Hingga pukul 11.25 WIB, Selasa (19/1/2010), Adhyaksa masih berada di rumah Herman Sudiro di Taman Telaga Golf, Tangerang, Banten. Dia diminta keluarga sebagai mediator antara Herman dengan Mabes TNI.
Saat berbincang-bincang dengan detikcom, Adhyaksa membantah berita bahwa ada tembakan dari rumah Herman. "Itu berita tembakan itu bohong. Beliau itu sedang sakit, terbaring di atas tempat tidurnya," jelas dia.
Adhyaksa juga membantah bahwa Herman selalu memegang pistol. "Beliau sudah tua, dan itu bohong kalau beliau selalu membawa senjata api. Berjalan saja sulit beliau," ujar mantan ketua umum DPP KNPI itu.
Saat ini, Herman sedang bersiap-siap untuk berangkat menuju Mabes TNI Cilangkap. Herman tidak mau dibawa dengan mobil tahanan. Dia akan dibawa dengan mobil pribadi.
Menurut Mabes TNI, Herman akan diadili dalam kasus dugaan korupsi aset TNI. Sebelumnya, Herman enggan 'diambil' dengan alasan dia adalah warga sipil sehingga meminta polisi yang menjemputnya. Namun TNI berkeyakinan, karena tindak pidana dilakukan saat Herman masih aktif, maka dia kini ditangani secara militer pula.

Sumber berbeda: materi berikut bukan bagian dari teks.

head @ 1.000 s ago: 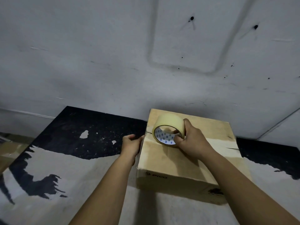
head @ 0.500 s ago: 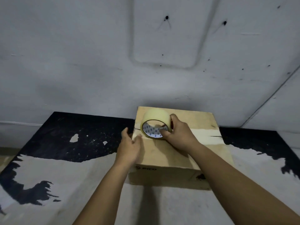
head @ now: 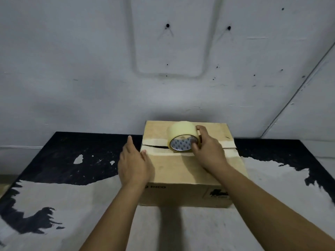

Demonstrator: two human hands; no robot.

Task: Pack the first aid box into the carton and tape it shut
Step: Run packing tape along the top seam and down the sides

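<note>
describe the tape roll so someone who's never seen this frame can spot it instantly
Find the brown carton on the black-and-white worn tabletop against the grey wall. On its top, standing on edge over the flap seam, is the tape roll, gripped by the right hand. It is the only round thing there: pale yellow, with a blue-printed white core.

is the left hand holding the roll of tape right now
No, the right hand grips the tape roll on the carton, while the left hand lies flat at its left edge.
</note>
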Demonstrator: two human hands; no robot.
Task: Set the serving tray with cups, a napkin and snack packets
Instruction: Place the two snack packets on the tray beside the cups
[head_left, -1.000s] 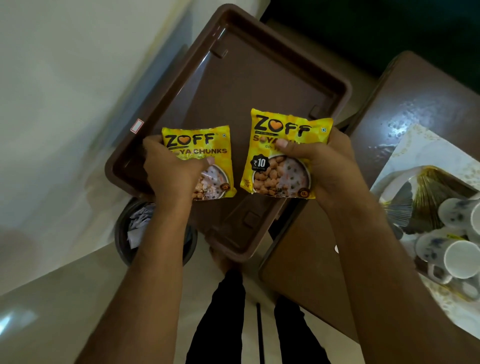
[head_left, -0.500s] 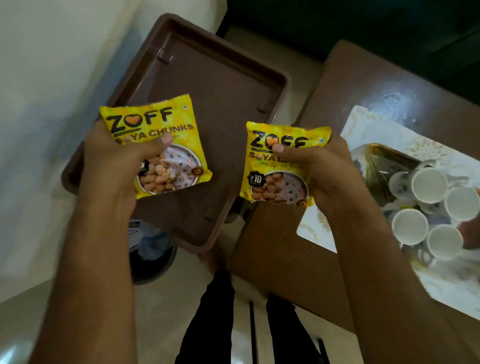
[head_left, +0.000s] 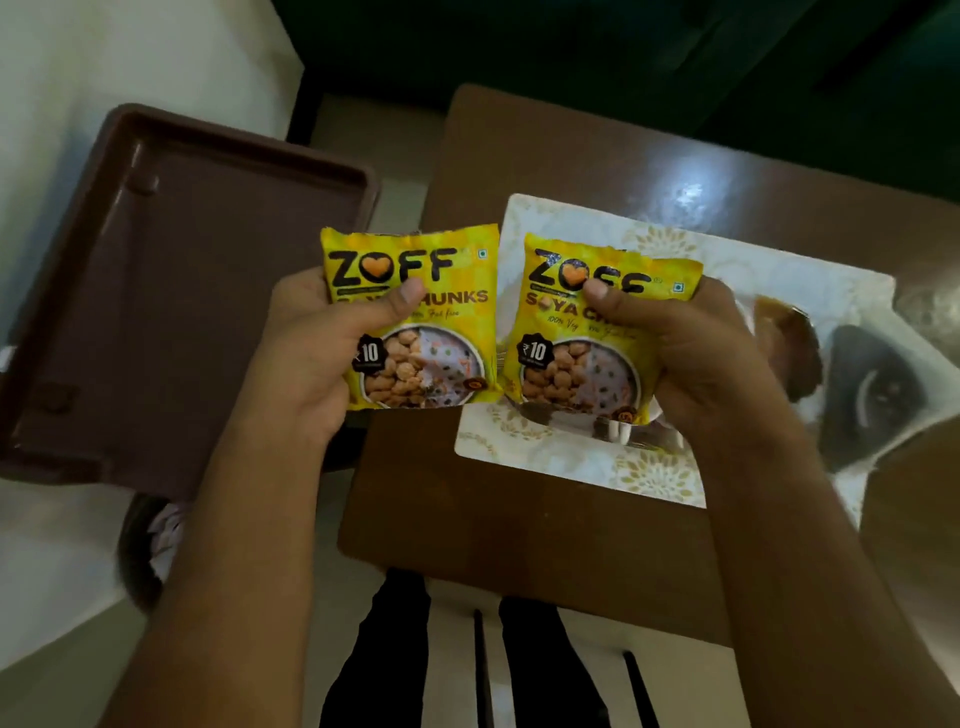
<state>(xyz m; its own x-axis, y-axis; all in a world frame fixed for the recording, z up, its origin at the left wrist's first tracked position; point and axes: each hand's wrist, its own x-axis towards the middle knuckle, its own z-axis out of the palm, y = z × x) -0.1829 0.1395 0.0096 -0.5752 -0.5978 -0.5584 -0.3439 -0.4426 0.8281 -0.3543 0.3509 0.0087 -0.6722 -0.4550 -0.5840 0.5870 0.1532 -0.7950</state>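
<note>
Nearest the camera, at the bottom edge, the person's dark trouser legs stand on a pale floor, just short of the near edge of a brown wooden table. Two bare forearms reach forward from there over the table.

The left hand is clamped on a yellow snack packet, thumb pressed across its printed front, held up above the table's left edge. The right hand is clamped the same way on a second yellow snack packet, held above the table. The two packets are side by side, upright, their inner edges almost touching. Each shows the brand name Zoff, the words soya chunks partly covered by a thumb, and a picture of a bowl.

Below and behind the right packet, a white tray with gold flower patterns lies on the table. Things on its right half are too blurred to identify.

Left of the table stands a dark brown plastic lid or tray, tilted. Beyond the table everything is dark green.
</note>
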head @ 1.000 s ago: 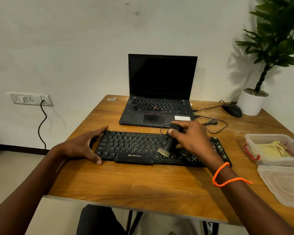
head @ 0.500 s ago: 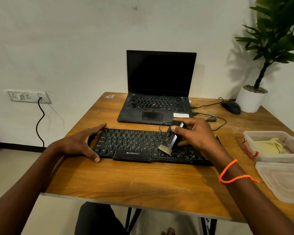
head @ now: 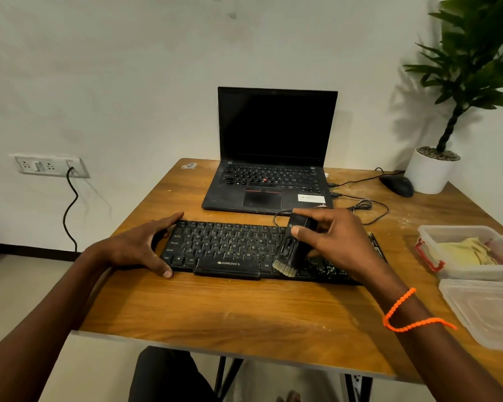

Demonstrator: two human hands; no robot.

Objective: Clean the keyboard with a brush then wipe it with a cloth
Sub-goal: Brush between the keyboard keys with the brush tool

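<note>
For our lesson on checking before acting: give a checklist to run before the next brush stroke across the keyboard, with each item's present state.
1. Brush firmly in the right hand grip: ok.
2. Bristles down on the keyboard keys: ok, at the near row, right of the spacebar.
3. Left hand steadying the keyboard's left end: ok.
4. Keyboard flat on the wooden table: ok.
5. Yellow cloth ready for wiping: ok, in the open plastic container at right.
6. Right-hand keys already brushed clean: cannot tell, hand covers them.
</note>
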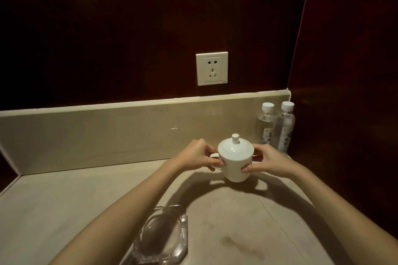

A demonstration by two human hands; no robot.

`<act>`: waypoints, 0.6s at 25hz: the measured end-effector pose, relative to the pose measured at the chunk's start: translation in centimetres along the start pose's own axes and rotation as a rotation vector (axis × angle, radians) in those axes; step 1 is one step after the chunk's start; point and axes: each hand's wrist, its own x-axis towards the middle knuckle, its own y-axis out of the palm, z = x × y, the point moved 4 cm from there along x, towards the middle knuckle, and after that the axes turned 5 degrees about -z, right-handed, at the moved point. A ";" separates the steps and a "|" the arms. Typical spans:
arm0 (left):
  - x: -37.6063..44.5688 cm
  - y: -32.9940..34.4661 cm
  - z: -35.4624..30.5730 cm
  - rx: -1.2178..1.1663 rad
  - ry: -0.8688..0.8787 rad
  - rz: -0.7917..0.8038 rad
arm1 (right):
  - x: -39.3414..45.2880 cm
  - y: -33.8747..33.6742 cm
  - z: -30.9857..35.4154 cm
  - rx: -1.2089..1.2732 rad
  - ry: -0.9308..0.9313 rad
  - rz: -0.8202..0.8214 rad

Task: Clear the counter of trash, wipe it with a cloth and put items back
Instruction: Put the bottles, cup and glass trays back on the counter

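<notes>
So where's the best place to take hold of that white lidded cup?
Round the body of the white lidded cup, from both sides, as the left hand and right hand do: its lid only rests on top, so lifting by the knob risks it coming off.

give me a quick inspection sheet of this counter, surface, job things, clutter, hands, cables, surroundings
surface: beige stone counter with a low backsplash; faint smudges near the front edge
job's things: white lidded cup held upright, lid on, handle toward the left hand; whether its base touches the counter cannot be told; no cloth seen
clutter: glass ashtray at the front, partly under the left forearm; two capped water bottles side by side in the back right corner
hands: left hand pinches the cup by its handle side; right hand pinches the opposite side
cables: nothing seen
surroundings: dark wood wall panels; wall socket above the backsplash, nothing plugged in
</notes>
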 end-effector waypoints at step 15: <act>5.5 2.4 0.7 0.106 -0.012 -0.071 | 2.2 -3.0 -4.8 -0.040 0.123 -0.103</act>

Herman diduga melakukan tindak pidana korupsi sekitar Rp 600 miliar. Pria 80 tahun ini diduga menguasai tanah-tanah milik TNI saat dia menjadi Komandan Korps Mabes TNI tahun 1970-an. Sejak 10 tahun lalu, Herman sudah dinyatakan DPO. Dia tidak pernah mau hadir saat diundang untuk sidang di Mahkamah Militer.